The full committee markup began with an amendment by Chairman Barney Frank
making a number of technical changes and three primary substantive changes. First,
Chairman Frank’s amendment changed the reset provisions, removing the retrospective
reset altogether and applying the prospective reset provisions to the entire country.
Thus, if there is a future terrorist attack resulting in more than $1 billion in damages,
the trigger would by reduced to $5 million and the insurer deductible would be reduced
to 5% for those insurers suffering terrorism losses. Second, it included temporary
preemptions from state rate and form approval laws for NBCR coverage mandated
under the bill. Third, it established a “terrorism buy down fund” in the U.S. Treasury
which would essentially allow insurers to put aside reserves that would grow tax-free
to cover losses from future terrorist attacks that are not reimbursed by TRIA. The U.S.

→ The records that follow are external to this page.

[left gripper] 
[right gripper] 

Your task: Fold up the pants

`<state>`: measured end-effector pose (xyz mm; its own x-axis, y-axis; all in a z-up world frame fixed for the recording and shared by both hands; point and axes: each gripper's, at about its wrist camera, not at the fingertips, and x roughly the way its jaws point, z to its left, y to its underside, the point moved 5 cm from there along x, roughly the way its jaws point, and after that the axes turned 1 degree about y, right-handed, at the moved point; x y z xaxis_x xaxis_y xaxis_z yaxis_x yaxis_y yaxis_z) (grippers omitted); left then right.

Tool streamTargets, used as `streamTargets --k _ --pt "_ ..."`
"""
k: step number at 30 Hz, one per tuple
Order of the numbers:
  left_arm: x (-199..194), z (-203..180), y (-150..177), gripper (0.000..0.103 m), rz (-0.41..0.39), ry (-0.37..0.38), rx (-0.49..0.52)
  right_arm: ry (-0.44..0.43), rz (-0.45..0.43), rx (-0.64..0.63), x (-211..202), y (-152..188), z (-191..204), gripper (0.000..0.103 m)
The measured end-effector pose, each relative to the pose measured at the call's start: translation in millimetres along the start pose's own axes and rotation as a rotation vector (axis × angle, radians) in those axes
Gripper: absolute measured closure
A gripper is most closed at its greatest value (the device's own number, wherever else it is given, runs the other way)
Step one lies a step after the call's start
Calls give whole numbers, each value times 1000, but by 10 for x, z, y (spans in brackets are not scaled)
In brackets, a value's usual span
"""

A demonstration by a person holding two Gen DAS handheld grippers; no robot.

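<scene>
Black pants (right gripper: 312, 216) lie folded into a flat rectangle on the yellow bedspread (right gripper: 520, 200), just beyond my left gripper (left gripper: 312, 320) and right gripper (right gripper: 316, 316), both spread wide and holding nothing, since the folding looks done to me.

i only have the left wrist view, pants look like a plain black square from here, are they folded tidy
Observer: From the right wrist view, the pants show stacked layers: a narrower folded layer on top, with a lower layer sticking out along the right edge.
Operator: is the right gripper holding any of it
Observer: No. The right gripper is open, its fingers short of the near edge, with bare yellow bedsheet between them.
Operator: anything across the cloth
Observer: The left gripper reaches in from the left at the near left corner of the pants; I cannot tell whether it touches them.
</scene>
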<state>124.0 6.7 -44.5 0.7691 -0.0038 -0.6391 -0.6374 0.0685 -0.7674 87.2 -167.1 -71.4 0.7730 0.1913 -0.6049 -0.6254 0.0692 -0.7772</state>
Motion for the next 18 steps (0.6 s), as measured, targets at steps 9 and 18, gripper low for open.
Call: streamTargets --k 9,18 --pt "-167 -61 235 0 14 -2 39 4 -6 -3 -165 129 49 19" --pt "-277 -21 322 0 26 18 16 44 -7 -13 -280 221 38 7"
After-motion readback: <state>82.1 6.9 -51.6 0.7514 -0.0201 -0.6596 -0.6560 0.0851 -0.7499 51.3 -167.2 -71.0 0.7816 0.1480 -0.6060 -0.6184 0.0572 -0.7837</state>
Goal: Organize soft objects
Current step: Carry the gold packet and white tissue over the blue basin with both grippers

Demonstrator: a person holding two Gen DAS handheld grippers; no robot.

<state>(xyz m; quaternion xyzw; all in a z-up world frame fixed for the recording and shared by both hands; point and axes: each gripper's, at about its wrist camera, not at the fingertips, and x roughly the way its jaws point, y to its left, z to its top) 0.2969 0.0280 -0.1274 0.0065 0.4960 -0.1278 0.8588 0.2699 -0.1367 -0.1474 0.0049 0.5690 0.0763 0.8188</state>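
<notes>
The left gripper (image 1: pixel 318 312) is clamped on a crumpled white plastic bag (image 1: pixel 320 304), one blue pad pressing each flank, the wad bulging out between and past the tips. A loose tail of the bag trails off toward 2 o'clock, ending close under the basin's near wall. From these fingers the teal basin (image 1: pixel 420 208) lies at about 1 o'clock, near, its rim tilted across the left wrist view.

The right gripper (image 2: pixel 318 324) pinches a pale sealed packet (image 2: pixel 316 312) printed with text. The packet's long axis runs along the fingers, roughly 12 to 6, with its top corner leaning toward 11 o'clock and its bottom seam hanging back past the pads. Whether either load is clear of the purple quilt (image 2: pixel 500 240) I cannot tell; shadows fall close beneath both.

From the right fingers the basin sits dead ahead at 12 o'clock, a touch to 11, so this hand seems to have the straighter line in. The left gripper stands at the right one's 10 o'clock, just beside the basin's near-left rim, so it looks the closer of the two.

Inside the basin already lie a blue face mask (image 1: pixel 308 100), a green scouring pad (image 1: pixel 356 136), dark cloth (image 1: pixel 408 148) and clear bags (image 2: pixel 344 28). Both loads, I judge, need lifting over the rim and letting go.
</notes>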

Treasury could also borrow from this fund to cover the federal share of a future
terrorist attack. The committee adopted a number of additional amendments, including
(1) an exemption for small insurers from the requirement to make NCBR coverage
available; (2) the return of farmowners multiple peril as a TRIA-covered line; (3) the
specific allowance for insurers to partner in meeting the requirement to make NCBR
coverage available; (4) the indexing of the various dollar amounts in the bill to an
unspecified measure of inflation; (5) the provision for a report by the Secretary of the
Treasury in the event that the Secretary decides not to recoup expended federal funds
4 The full committee markup began on July 26, but H.R. 2761 was the last of a number of
bills to be marked up.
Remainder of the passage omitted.